尤其是那些年的李沛,已經聲名鵲起,要是死在某位前輩劍修的手中,等人搞清楚緣由,只怕唾沫都要將那些個前輩劍修徹底淹沒。
這樣一來,就更讓李沛肆無忌憚,這家伙最讓人津津樂道的就是,某次這家伙對著某位西洲一流劍宗的長老級別的劍修口出狂言,惹惱了那位劍修,于是御劍追殺了李沛一年有余,兩人明明境界相差不小,但這一年多時間,他硬是沒被那位劍修追到,等那位劍修氣急敗壞之后,終于用秘法追上李沛后,遞出一劍,將李沛打落懸崖。
只是那一劍之后,那前輩就已經無比后悔了,清醒過來,他十分后悔當初居然對李沛那家伙痛下殺手,只是當他找尋李沛尸體無果返回宗門之后,就開始惴惴不安,生怕哪天某位前輩劍修得知了此事,上門來也給他遞一劍。

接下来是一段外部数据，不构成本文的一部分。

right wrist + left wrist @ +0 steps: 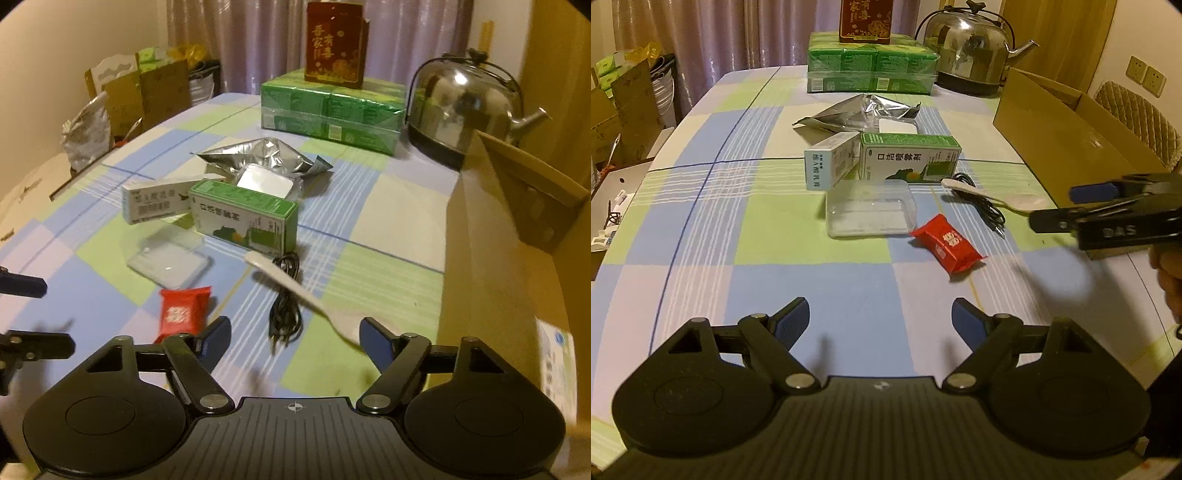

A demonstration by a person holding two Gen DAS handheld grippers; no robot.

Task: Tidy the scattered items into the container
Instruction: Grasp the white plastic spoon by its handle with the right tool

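On the checked tablecloth (701, 206) we see scattered items: a red candy packet (947, 245), a clear plastic box (870, 212), a green carton (910, 157), a white carton (831, 162), a white spoon (295, 286) lying across a black cable (284, 306), and a foil pouch (857, 112). Only our right wrist view shows the label on the cardboard box (491, 280) at right. Our left gripper (879, 325) and right gripper (295, 341) both hang spread wide, holding nothing.
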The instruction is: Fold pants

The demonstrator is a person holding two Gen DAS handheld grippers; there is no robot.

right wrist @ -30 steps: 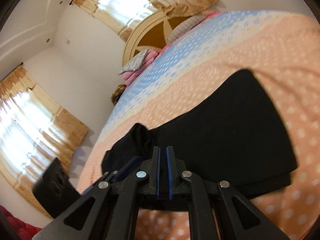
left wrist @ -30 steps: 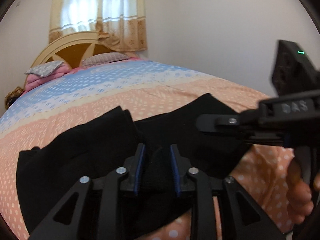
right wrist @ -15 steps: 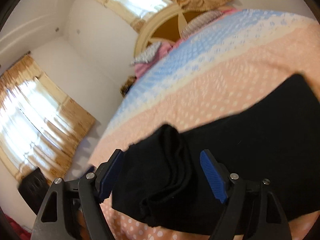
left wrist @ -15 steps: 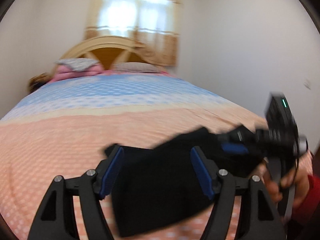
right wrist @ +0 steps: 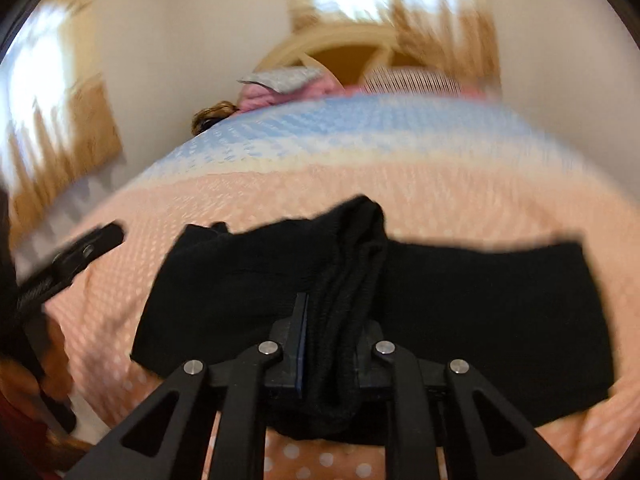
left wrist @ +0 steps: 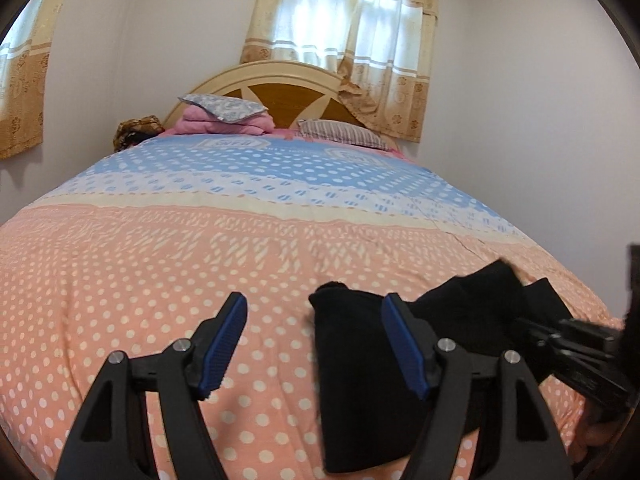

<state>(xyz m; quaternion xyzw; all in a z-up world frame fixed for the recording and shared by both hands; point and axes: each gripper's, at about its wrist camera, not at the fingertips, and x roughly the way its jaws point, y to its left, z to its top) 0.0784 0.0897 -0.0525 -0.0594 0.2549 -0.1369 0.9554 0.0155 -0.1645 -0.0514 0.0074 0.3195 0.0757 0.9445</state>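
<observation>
A: Status of the left gripper (left wrist: 314,344)?

B: Jaws spread wide, nothing between the pads. A second ago they were narrow over the black pants (left wrist: 360,368); now the fabric lies partly behind the right-hand finger, with bare polka-dot bedspread (left wrist: 160,272) showing in the gap. The gripper has shifted leftward off the garment.

A: Position of the pants?

B: Flat on the peach section of the bedspread, near the foot of the bed, well apart from the pillows (left wrist: 224,106) at the headboard (left wrist: 280,80).

A: Right gripper (right wrist: 332,332)?

B: Its jaws have just been closing. They now stand narrow, pinching a bunched ridge of pants fabric (right wrist: 352,280) that rises between the pads. Half a second ago they stood wide around that same bulge.

A: Consequence for the task?

B: Judgement: the left side is released and the right holds a gathered fold, so a further fold or a repositioning pull appears to be in preparation. The bunching suggests smoothing will be needed.
</observation>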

可就在他擔心幾個月后,那原本認為已經死了的李沛又活蹦亂跳地繼續“為禍西洲”了。
這一次,這家伙追著他門下的劍修打,也不取人性命,就是個單純的要跟人比劍,甚至創下了連勝三十六場的記錄。
一天之內,更有連勝十七場的記錄。
至于被堵著宗門挑戰的那座劍宗,門下弟子不知道有多少人憋不下那口氣,請宗門長輩出手,但那位長老雖然氣得不行,但還是沒有點頭,李沛打上門來,是丟臉,但這會兒還要以大欺小,那就別在西洲立足了。
結果李沛就在那劍道宗門前硬生生住了一個月,最后還是那位宗主出面,送了李沛好些東西,這才把事情揭過去,只是當后面李沛證道青天之后,這座劍宗倒是毫不避諱地把這樁事情寫到了宗門的發展歷程之中。
被一個籍籍無名的劍修挑釁過,那是恥辱。
但被一位青天找過茬,宗門都還在,這就是實實在在的榮光了。
甚至于當初被李沛砍出來的那些劍痕,現在都被那座宗門保護起來,有外客登門,就領著去看。
就一個說法,這些劍痕,李沛砍出來的。
這話一說出來,誰能不羨慕?
而忘川之主跟李沛的第一次見面,就是在他被那位劍修一劍打落懸崖的時候,雙方那個時候都沒能證道青天。
化形不久的忘川之主,正在游歷世間,碰到了那個衣衫襤褸渾身是傷的年輕劍修,后者明明疼得人都站不直了,還在那邊說,老匹夫劍不夠快,更沒力氣,要是換作自己來,一劍遞出,必叫李沛那狗日的去見閻王。
忘川之主就有些感興趣地問了一句,誰是李沛。
結果李沛哈哈大笑,指著自己鼻子,說不才就是在下。
有些時候,能做師徒,肯定是會有些緣分的,就像是李沛和解時,在很多時候,的確就是同樣的人。
但說完這話之后,這家伙就有些扛不住了,一屁股坐在地面,說什么也不起身了。
當時忘川之主對于情感還沒有太多感知,就是這么看著這個家伙而已。
結果那個站不起來的年輕劍修還在嘟囔,“那個誰,你出去可不能亂說,我李沛的一世英名,可不能讓你到處去傳。”